Cate has a few ideas to help readers from past newsletters.
"Regarding the rippling of bindings on borders -- shirring is the solution. The trimmed quilt can be shirred before the binding is sewn on and that makes the edges behave beautifully.

"Turn the machine stitch length to 3.0 on a European machine, and stitch 1/8" in from the outer edge of the quilt. I hold my hand behind the presser foot so that the quilt cannot easily advance. Shirr (yes, it's a double 'r') 2"-3" at a time. Do not shirr within 2" of any corner or the corners will flip up. This will make the edges lie flat and is easier than doing an invisible basting stitch around the edge of the quilt. That technique involves getting down on the floor -- and no one wants to do that!"

Cate says shirring is similar to staystitching for those with a background in making clothing.

Margaret shares: "Regarding rippled borders -- I have no idea if this would work, but with patterns for garments we are instructed to stay-stitch (run a line of stitching inside the seam allowance) around curves or bias-cut pieces to stabilize the piece so that it will fit into place without stretching. This can entail snipping around some curves.
"I know that this method will work for garments; however, being what I call a 'spectator quilter' thus far, I cannot guarantee that this would work on a quilt. I usually use a larger stitch when stay-stitching."

Stay stitching will work if the piece is cut the right length to begin with, provided you don't stretch the strip during the stay-stitching process.

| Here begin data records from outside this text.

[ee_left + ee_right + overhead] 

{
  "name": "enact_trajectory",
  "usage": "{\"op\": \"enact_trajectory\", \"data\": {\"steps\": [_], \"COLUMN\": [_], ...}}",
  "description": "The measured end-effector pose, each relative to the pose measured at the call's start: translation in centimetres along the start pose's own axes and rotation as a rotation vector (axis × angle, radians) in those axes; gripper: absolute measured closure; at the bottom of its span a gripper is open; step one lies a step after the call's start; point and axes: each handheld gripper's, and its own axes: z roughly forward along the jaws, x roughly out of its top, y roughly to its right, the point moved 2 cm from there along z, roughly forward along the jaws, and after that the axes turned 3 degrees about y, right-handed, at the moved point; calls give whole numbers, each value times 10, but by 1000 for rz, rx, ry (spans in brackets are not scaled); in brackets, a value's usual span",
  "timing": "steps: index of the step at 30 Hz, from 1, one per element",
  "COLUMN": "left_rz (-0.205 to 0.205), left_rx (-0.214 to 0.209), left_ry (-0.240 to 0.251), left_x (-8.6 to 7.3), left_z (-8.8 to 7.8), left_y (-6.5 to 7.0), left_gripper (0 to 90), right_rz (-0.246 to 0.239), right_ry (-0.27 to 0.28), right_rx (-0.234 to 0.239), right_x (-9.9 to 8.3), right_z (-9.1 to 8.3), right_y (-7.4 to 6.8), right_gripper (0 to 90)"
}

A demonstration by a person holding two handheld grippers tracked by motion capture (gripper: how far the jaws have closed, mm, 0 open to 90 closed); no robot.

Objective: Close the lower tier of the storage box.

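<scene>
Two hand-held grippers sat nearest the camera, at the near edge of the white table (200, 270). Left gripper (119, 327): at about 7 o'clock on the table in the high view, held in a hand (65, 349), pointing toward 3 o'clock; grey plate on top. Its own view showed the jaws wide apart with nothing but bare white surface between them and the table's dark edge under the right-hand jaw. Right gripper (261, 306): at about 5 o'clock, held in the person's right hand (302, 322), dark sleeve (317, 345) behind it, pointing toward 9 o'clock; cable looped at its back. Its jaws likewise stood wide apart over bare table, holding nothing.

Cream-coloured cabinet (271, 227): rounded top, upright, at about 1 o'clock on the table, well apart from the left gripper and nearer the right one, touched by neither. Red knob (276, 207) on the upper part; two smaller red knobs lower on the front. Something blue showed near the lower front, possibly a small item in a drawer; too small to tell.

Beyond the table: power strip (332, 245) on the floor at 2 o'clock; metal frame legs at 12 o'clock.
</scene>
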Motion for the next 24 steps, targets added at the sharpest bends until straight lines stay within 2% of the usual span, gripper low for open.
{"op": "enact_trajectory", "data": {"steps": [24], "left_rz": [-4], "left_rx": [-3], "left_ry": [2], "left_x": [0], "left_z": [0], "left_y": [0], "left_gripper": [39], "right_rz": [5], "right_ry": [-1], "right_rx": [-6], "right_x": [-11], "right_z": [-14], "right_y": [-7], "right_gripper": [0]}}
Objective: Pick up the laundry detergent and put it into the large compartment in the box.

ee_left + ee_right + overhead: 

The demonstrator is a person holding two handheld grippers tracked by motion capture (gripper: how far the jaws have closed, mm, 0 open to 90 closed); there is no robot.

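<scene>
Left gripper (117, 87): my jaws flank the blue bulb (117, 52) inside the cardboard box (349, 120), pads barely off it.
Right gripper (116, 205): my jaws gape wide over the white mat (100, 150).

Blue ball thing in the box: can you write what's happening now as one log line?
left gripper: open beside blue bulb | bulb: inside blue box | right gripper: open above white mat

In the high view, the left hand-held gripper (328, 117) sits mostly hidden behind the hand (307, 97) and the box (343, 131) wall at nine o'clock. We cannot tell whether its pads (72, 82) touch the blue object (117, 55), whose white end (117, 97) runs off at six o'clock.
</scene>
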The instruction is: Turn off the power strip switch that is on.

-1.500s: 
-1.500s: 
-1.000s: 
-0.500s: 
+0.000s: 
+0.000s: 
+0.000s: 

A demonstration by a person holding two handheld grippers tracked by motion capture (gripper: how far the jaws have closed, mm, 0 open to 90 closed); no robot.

Loraine sends her solution for rippled borders or bindings. "I am answering about rippled bindings. I usually use the strips from the width of fabric for bindings, and I pin-baste closely to keep the rippling to a minimum. I put long sewing pins crosswise to the binding after folding it and the hem allowance under. I put the pin through twice so it holds the fabric in place. I ease in the sewing of the binding between pins and also mildly stretch the quilt seam underneath."

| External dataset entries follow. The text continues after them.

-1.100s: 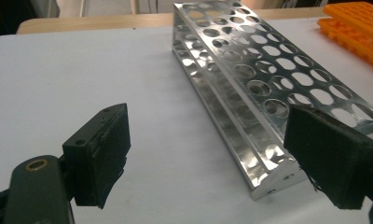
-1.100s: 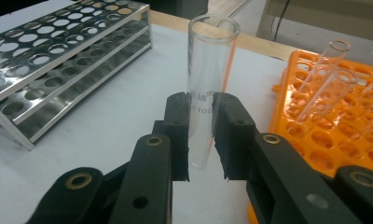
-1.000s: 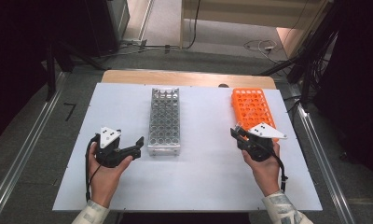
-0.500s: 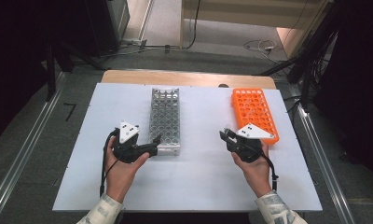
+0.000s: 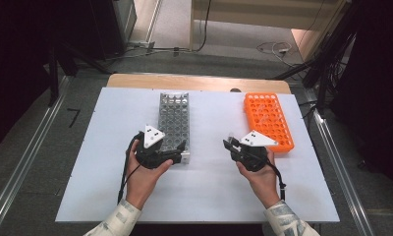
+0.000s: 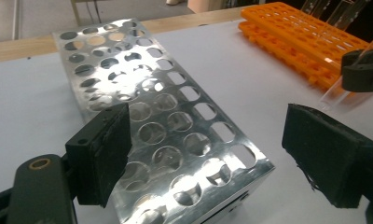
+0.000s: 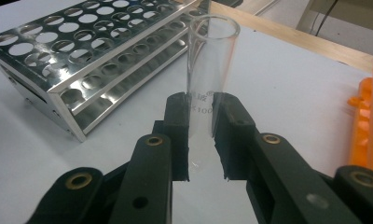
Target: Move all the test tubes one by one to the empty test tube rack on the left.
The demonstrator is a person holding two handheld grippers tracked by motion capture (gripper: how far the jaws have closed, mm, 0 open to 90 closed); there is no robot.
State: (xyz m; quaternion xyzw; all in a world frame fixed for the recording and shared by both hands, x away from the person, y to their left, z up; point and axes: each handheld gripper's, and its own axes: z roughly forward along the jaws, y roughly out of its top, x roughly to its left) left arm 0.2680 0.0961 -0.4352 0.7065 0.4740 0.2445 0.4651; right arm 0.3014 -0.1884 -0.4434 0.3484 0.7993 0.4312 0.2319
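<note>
A big white table (image 5: 111, 196) holds two racks. The shiny metal rack (image 5: 174, 123) sits near the middle. The orange rack (image 5: 268, 120) sits well apart, on the right side.

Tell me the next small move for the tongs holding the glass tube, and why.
Probably carry the right tongs toward the metal rack and line the clear test tube up over a hole. The tube is already clamped, the rack's holes look free, and the left tongs stand open around the rack's near end, seemingly ready to steady it.
</note>
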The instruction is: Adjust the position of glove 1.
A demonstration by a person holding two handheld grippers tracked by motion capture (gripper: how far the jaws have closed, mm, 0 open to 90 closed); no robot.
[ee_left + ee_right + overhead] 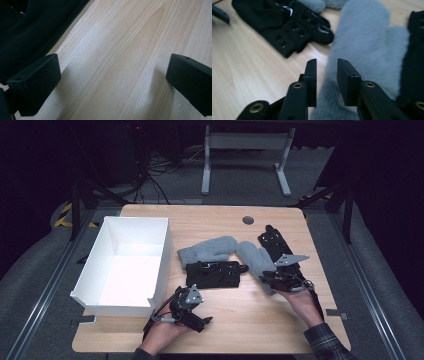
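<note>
Grey mitten (256, 261) lies on the desk (280, 320) right of centre, between the black glove (215, 273) and a second black glove (277, 246) at the far right; another grey mitten (207, 249) sits just behind the middle black glove. White box (125, 265) stands at the left, open top, nothing visible in it.

Right gripper (327, 72) hangs over the near end of the grey mitten (364, 47), its fingers (348, 80) parted by a narrow gap, nothing pinched between them; fur shows below the gap, and we can't tell whether the tips touch it. Left gripper (112, 82) rests low over bare desk near the box's front corner, fingers (37, 82) spread wide, holding nothing.

Risks as we see them:
- gap is narrow, so a close may nip only fur pile, and the mitten slips out on the lift
- second black glove touches the mitten's right edge, so a deep or off-line bite could drag it along
- mitten is limp, so a hold at one end lets the rest hang and catch the box rim
- middle black glove lies near, so a sweep toward the box could shove it
</note>
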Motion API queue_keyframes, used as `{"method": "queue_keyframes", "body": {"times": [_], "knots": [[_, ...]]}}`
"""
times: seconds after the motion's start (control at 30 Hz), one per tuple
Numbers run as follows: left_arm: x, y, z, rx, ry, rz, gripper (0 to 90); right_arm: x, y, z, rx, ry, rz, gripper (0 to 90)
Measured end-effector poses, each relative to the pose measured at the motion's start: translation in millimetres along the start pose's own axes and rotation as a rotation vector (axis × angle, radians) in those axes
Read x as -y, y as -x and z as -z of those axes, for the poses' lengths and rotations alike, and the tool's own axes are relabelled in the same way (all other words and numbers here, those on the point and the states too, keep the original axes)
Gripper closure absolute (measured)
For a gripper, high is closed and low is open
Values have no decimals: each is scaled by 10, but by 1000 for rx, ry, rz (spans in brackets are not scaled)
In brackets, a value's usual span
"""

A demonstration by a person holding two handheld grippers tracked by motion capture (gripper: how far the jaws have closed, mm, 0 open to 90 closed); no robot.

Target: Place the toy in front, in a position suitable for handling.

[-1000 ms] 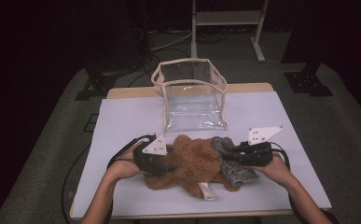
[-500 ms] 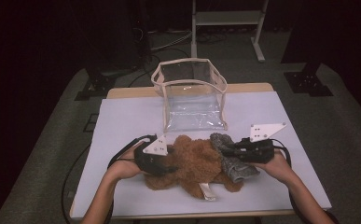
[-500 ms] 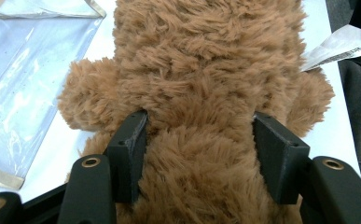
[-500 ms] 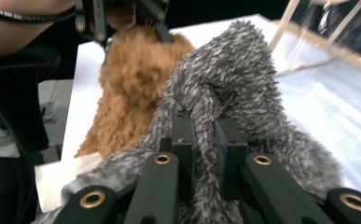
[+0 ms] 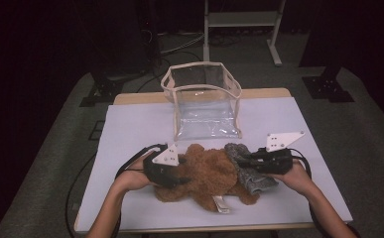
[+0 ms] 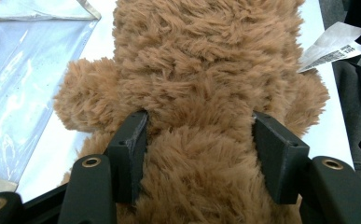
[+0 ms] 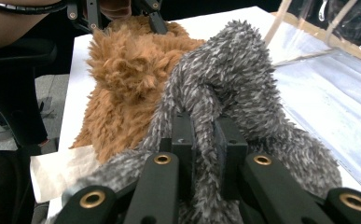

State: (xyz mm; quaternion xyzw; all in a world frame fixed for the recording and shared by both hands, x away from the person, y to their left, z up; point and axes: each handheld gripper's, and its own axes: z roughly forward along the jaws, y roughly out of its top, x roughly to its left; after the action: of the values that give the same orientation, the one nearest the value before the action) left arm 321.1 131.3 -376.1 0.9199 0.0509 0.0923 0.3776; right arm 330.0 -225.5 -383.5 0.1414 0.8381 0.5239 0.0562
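- Two grippers on one load: a brown plush bear [image 5: 207,173] lying flat on the white table sheet [image 5: 130,129], with a grey fuzzy garment [image 5: 246,166] at its right end.
- Bear's long axis runs roughly 9-to-3 across the high view, tilted slightly toward 4. A white tag [image 5: 221,204] sticks out at its 6 o'clock edge.
- Left gripper [image 5: 172,173]: jaws part-way apart and clamped across the bear's body. In the left gripper view both pads sink into the fur on either flank [image 6: 197,154].
- Right gripper [image 5: 246,161]: jaws nearly together, pinching a fold of the grey garment; in the right gripper view the cloth [image 7: 225,93] stands up between them.
- Clear plastic bag [image 5: 204,104], cream-trimmed and mouth open upward, stands at 12 o'clock from the bear, just beyond it and not touching.
- Key relation: bag mouth lies straight ahead of the bear's middle, about equally near both hands. The bear lies broadside to it.
- Judgement: bagging looks likely, and would call for lifting and swinging one end toward 12 to go in end-first.
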Motion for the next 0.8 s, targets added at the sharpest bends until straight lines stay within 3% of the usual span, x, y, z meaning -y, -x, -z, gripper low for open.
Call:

For some reason, I don't have a problem with stretching with my binding strips. I think that is in part due to the fact that I always use a double-layered binding. I cut the strips across the fabric width, join them with diagonal seams (so the bulk of the seam is not in one spot), and then press the long strip in half with wrong sides together along the length of the joined strip. By the time the strip is ready to sew onto the quilt edge, if it was going to stretch, it has stretched already in the pressing process. My binding never ripples.